El misticismo, en resumen, no encuentra entrada aquí—un hecho que hace que el Dhammapada sea casi único entre las grandes obras de la literatura religiosa. En cambio, encontramos el “sentido común” supremo, matemático, y un poco frío, pero confiado en sí mismo y en su firme dominio de todos los factores en la ecuación de la vida. En lugar de pasión y romance, encontraremos auto-maestría y una razonabilidad medio humorística. En todas partes la Ley está en acción, y no hay nada más: ninguna pista de dónde emana la ley, de cómo funciona, o por qué. Estas son preguntas igualmente improductivas e irresolubles. Es suficiente, diría el Buda, que el mundo se dirija hacia la rectitud, que el pecado sea castigado, y que la bondad no quede sin recompensa. “Como siembres, así cosecharás.” La felicidad es la flor de la virtud; la tristeza es la plaga del pecado: y este es el motivo último para la vida esforzada.

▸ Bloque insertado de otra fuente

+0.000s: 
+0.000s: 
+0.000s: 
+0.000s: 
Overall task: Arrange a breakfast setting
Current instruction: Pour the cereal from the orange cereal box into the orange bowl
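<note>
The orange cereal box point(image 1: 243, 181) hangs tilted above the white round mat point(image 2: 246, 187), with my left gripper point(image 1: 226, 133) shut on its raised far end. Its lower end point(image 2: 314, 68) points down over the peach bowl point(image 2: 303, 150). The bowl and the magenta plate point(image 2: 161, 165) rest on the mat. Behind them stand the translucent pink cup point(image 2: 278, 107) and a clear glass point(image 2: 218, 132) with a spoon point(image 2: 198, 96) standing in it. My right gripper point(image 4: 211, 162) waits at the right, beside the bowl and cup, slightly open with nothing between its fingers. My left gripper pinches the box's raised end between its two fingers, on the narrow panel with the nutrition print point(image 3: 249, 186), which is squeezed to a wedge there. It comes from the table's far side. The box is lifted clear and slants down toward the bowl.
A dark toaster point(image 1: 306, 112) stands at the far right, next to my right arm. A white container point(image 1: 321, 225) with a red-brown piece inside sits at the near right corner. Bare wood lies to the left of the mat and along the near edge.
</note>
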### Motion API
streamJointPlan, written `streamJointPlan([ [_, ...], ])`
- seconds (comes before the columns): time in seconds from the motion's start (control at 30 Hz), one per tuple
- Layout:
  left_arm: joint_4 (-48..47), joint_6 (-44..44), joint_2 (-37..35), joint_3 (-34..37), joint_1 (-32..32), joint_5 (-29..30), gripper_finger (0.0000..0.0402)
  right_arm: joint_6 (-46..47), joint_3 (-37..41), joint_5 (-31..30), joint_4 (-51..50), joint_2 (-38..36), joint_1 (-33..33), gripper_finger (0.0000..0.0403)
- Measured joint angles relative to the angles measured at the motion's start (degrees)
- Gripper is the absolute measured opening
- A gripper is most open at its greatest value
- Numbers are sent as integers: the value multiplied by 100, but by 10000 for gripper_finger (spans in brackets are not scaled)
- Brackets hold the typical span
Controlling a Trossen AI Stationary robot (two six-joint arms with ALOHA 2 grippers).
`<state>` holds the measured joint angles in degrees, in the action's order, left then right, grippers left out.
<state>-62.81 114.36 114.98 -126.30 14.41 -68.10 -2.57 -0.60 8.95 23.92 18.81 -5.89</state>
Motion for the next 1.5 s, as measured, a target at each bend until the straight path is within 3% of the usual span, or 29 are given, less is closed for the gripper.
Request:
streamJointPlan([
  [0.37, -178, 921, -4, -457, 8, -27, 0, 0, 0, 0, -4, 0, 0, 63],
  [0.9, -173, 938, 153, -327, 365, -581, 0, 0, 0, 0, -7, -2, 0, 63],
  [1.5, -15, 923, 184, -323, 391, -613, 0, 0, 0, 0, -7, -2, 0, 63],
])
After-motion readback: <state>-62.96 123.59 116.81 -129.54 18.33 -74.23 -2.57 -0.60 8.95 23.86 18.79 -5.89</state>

“¿Vale la pena un mundo así?” pregunta la Juventud llena de sangre. “¿Y es suficiente una calma como esta?” “El mundo,” viene la serena respuesta, “no vale nada en absoluto: no tiene realidad ni propósito, salvo el de la retribución: la única felicidad del hombre es escapar. El estado mental calmado y pacífico es el único feliz, la promesa de un Descanso en el futuro, inefable y plácido: a esto el hombre puede y debe alcanzar.”